Mais en réalité… ce film parle surtout des gens qui restent seuls beaucoup trop longtemps.
Dans De si remarquables créatures , Netflix nous vend presque une histoire réconfortante.
Une vieille dame.
Un aquarium.
Un poulpe intelligent.
Ça paraît doux. Presque innocent.
Mais plus le film avance… plus quelque chose devient étrange.
Tova ne parle presque plus aux humains.
Elle avance comme quelqu’un qui a déjà perdu une partie d’elle-même.
Et l’aquarium devient alors beaucoup plus qu’un décor.
La nuit, tout est vide.
Bleu.
Silencieux.
On entend l’eau, les vitres, la respiration lente des bassins… et au milieu de ce silence, il y a Marcellus.
Le poulpe n’est pas là pour faire rire.
Il agit presque comme une conscience.
Comme si le film utilisait cette créature pour forcer Tova à regarder une douleur qu’elle évite depuis des années.
Et c’est ça qui divise autant les spectateurs.
Certains trouvent le film bouleversant.
Parce qu’il parle de vieillesse, de solitude et du besoin presque désespéré de retrouver un sens à sa vie.
Mais d’autres détestent complètement l’expérience.

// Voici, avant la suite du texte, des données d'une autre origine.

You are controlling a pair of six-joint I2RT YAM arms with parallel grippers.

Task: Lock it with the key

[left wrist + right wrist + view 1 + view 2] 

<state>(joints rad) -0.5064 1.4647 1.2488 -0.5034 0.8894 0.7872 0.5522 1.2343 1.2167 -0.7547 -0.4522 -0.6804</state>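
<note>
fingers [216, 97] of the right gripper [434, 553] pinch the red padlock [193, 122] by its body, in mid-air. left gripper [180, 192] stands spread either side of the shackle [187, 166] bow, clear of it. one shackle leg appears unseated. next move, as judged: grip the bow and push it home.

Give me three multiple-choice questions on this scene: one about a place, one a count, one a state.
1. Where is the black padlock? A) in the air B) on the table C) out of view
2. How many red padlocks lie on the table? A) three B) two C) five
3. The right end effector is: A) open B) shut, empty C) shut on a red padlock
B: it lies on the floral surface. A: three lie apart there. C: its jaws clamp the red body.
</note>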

Ils ont l’impression que Netflix manipule chaque émotion.
Chaque musique.
Chaque silence.
Chaque révélation.
Et honnêtement… les deux camps ont raison.
Parce que le film sait exactement ce qu’il fait.

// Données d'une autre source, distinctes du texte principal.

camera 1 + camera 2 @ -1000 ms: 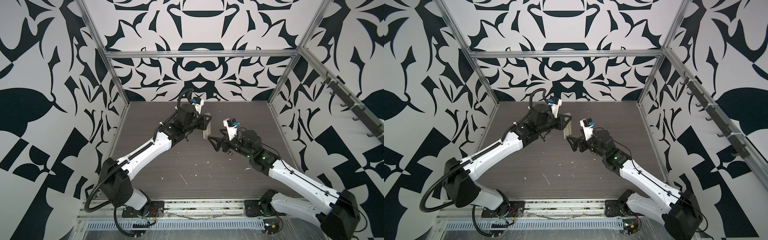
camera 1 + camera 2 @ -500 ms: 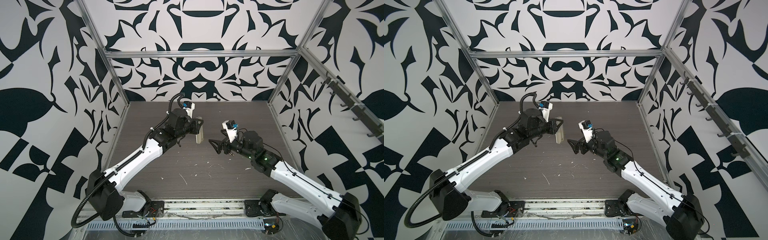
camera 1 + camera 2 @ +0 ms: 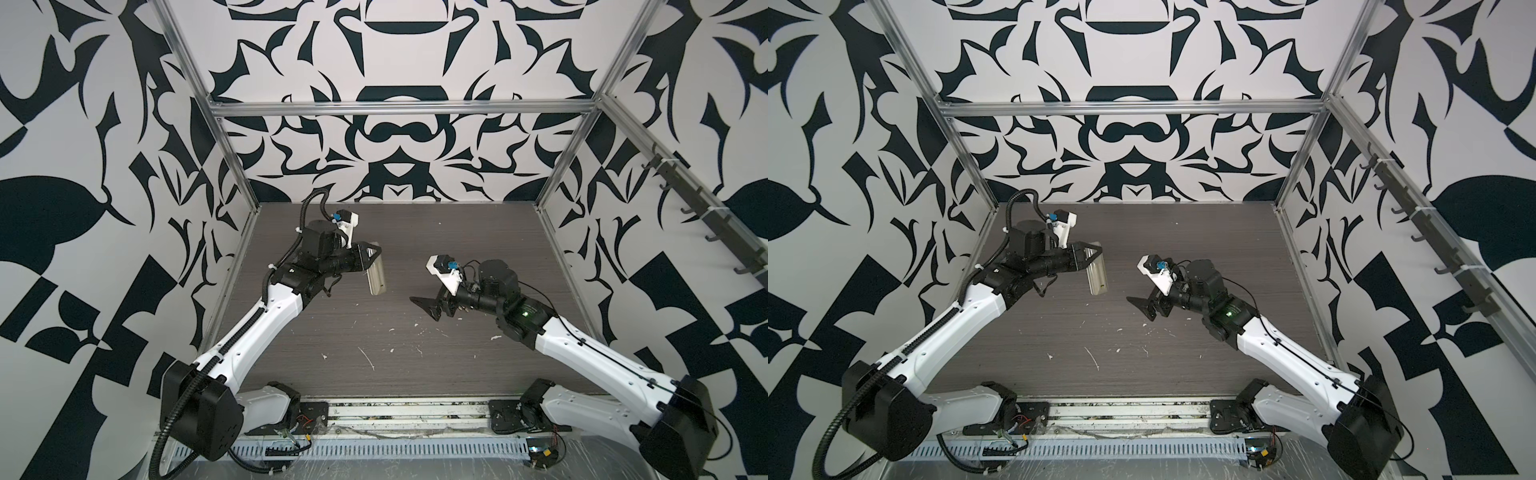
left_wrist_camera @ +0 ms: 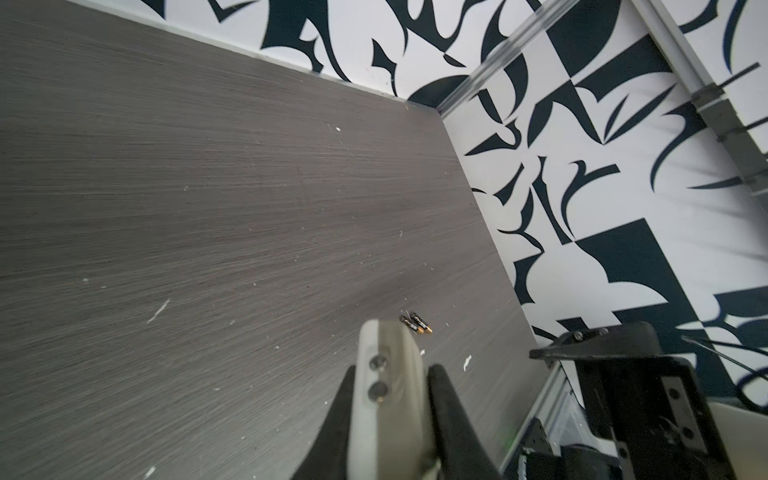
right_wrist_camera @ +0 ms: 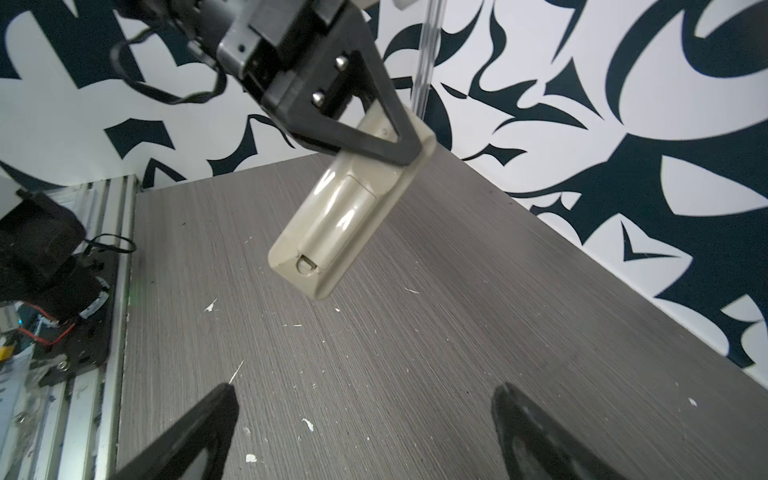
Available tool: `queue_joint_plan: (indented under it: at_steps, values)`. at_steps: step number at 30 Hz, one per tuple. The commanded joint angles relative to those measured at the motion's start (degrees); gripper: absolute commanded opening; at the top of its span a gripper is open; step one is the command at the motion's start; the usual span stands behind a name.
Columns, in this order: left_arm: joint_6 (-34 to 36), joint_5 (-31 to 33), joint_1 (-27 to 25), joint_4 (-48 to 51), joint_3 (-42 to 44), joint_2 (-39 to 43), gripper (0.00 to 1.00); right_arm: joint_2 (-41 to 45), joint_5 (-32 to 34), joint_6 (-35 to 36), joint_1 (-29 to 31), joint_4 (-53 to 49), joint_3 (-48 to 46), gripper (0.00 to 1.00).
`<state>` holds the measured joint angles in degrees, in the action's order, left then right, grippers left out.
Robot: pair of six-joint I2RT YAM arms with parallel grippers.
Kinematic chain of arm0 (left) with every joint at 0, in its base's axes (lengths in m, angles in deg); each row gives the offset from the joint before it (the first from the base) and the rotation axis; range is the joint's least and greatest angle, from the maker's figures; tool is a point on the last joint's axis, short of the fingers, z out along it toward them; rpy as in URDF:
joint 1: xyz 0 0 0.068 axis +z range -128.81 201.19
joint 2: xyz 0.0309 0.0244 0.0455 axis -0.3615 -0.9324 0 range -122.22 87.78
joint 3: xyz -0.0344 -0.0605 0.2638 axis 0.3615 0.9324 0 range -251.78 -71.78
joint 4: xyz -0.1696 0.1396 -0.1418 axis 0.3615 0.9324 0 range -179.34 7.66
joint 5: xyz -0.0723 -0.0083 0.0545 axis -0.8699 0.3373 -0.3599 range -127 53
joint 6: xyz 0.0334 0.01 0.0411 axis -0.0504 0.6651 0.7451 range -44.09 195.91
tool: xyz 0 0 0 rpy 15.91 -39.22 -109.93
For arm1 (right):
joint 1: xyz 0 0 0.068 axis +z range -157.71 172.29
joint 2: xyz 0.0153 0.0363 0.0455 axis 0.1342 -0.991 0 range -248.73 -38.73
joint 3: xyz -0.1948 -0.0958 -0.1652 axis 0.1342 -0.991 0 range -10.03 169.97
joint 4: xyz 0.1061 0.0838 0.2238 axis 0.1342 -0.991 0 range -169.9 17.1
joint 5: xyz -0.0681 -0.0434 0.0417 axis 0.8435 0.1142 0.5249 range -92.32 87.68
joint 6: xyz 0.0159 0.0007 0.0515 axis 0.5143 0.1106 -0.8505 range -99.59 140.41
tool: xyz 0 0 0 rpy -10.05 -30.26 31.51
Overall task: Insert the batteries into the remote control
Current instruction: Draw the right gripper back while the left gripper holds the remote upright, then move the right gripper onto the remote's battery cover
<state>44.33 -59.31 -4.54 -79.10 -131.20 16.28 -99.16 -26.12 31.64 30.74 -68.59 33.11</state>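
The remote control point(image 3: 376, 277) is hanging above the table point(image 3: 374, 340), its upper end being pinched by the left gripper point(image 3: 375, 254). Its closed battery cover point(image 5: 345, 216) is facing the right gripper point(image 5: 365, 390), which is hovering spread wide, holding nothing. The batteries point(image 4: 417, 324) are lying side by side on the table.
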Motion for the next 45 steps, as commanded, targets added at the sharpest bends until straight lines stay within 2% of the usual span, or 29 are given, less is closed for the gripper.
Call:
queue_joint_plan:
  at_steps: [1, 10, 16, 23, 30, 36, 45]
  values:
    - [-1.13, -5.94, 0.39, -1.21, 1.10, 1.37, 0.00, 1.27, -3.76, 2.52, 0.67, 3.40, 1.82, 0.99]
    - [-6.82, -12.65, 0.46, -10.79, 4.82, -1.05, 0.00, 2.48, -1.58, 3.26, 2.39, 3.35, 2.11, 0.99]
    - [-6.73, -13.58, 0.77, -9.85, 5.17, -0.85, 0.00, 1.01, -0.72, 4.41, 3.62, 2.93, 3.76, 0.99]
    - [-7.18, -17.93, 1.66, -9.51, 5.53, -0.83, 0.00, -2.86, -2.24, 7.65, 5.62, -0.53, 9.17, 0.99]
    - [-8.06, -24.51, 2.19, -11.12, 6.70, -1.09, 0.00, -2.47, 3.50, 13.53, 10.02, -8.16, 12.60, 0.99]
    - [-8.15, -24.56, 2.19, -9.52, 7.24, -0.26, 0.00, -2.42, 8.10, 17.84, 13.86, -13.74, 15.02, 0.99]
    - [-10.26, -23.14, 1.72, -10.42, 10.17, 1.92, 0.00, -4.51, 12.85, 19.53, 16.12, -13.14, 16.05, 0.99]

Il construit lentement un piège émotionnel.
Au début, on regarde un film étrange sur une amitié improbable.
Puis sans prévenir… on se retrouve face à un drame sur le deuil et les gens qui continuent à vivre sans vraiment vivre.
Et le plus fort, c’est peut-être ça.
Le film ne cherche pas à choquer avec de la violence.
Il utilise quelque chose de beaucoup plus inconfortable :
La peur de finir seul avec ses souvenirs.